● **Problem to solve**
Filter task. Return each line of the material that holds the string "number".

● **Supplied information**
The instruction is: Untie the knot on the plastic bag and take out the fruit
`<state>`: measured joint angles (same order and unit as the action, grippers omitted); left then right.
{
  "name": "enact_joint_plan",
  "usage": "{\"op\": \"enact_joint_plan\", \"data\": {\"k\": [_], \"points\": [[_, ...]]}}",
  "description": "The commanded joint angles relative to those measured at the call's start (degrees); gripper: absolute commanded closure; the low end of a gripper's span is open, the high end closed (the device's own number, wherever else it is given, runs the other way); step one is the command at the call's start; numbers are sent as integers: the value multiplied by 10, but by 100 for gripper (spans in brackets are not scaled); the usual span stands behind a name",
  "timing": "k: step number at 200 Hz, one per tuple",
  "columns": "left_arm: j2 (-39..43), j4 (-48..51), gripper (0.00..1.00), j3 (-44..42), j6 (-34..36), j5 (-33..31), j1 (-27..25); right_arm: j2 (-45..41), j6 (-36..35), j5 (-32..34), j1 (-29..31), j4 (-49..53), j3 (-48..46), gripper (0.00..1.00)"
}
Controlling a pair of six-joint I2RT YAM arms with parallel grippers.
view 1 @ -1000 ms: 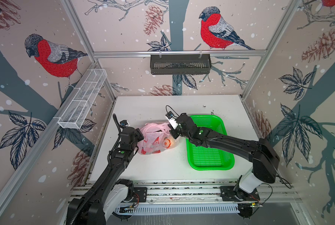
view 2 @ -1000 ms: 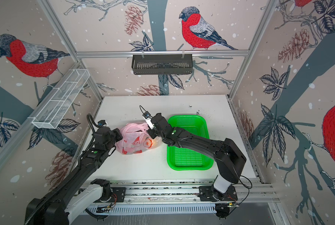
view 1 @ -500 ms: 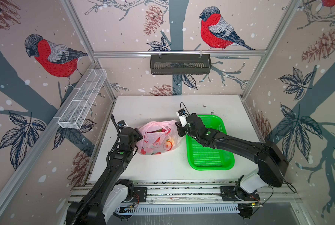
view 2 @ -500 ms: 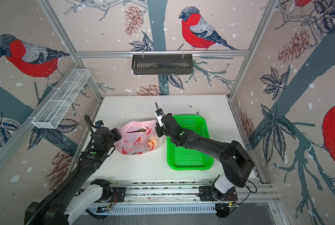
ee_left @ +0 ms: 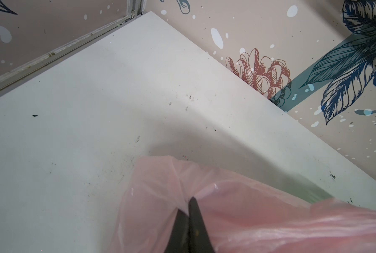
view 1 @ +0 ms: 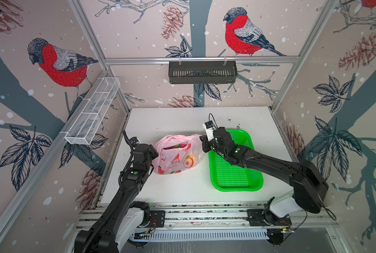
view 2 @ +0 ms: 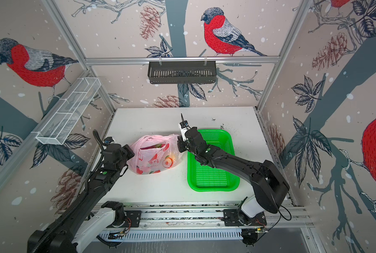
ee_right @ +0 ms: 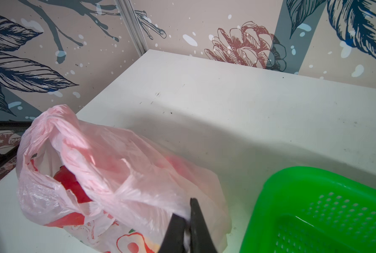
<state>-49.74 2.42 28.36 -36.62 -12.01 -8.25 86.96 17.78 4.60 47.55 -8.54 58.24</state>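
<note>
Left wrist view shows the left gripper (ee_left: 188,207) shut tight on a fold of the bag (ee_left: 237,208). The right wrist view shows the right gripper (ee_right: 189,210) pinched shut on the bag's other side, next to the tray (ee_right: 292,177). In both top views the bag lies on the table (view 1: 171,118) between the two grippers, just beside the tray, and its top gapes open. Red fruit (ee_right: 71,184) shows through the hole. I cannot see a knot. It looks undone, but the plastic is crumpled, so I am not sure.

The step now seems to be pulling the mouth wide. To do it well, pull both sides apart slowly and evenly. The plastic is thin and can rip or slip out of the jaws. Hold the bag low so the fruit does not roll out. Once the hole is big enough, one gripper should hold its side while the other lets go and reaches in for a fruit.
</note>
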Motion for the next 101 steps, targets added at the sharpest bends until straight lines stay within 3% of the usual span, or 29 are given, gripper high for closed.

● **Answer to this exercise**
  "description": "The commanded joint angles relative to those measured at the call's start (degrees); gripper: absolute commanded closure; the low end of a gripper's span is open, the high end closed (the device's own number, wherever else it is given, runs the other way); step one is the command at the call's start; numbers are sent as integers: the value multiplied by 10, but by 100 for gripper (spans in brackets are not scaled); the usual span stands behind a name",
  "timing": "k: step number at 200 Hz, one per tuple",

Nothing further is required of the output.